PRNewswire: Frost & Sullivan recognizes Ouster OS-1:64 LiDAR with the 2018 Price/Performance Value Leadership Award for its enhanced capabilities, durability, and power efficiency, at affordable price points and compact size.

The OS-1:64 lidar sensor's simplified architecture and 7th-generation custom silicon design can measure 1.3M points per second using less than 17W of power, a feat that was previously difficult for high-performance lidar. Additionally, it has the range to detect objects up to a distance of 120m despite being 30 times smaller than competing solutions.
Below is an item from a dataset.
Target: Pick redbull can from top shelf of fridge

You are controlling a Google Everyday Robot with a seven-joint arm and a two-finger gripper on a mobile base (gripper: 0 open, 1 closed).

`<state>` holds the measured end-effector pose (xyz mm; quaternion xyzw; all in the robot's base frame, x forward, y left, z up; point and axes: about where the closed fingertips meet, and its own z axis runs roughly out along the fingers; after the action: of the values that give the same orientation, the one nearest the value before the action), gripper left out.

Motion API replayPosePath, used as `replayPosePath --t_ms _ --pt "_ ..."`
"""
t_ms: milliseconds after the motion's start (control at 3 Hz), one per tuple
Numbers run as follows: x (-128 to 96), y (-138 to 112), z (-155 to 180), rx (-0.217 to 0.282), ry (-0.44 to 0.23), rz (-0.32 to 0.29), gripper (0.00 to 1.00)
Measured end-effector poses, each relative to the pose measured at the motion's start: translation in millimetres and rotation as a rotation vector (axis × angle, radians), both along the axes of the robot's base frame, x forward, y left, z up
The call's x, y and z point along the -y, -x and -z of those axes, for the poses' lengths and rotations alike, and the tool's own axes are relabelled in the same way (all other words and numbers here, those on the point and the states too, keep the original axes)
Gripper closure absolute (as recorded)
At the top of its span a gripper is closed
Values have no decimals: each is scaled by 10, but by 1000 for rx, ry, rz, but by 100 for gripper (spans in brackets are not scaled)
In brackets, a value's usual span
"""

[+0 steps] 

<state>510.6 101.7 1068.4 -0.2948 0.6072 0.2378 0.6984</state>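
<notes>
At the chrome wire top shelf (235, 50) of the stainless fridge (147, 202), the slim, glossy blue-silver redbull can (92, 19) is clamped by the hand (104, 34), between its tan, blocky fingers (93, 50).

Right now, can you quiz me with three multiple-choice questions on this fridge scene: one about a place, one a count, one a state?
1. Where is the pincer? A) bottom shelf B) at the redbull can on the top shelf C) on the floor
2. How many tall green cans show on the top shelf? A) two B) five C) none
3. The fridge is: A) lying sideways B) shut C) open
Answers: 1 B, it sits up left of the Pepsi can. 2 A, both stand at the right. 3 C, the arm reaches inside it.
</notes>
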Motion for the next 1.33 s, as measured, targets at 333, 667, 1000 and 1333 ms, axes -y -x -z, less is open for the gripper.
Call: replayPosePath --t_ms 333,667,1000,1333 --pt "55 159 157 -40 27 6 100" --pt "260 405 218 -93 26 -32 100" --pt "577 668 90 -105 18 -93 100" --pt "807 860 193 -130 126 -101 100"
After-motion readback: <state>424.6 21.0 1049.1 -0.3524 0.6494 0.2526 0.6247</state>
"Ouster's sensors are unique among high-resolution lidar sensors as they operate at the near-infrared 850nm wavelength. Its patented light filtering technology allows it to use the 2x signal found at 850nm, while avoiding the penalty of the 5x noise that is typical to this range," said Mariano Kimbara, senior industry analyst. "The 850nm wavelength has been shown to have lower atmospheric water vapor absorption and more consistent operation compared to other available lidar operating wavelengths. This translates to an operating wavelength that is not as absorbed by humid air or fog, and a heightened sensitivity of its low-cost silicon complementary metal-oxide semiconductor (CMOS) technology."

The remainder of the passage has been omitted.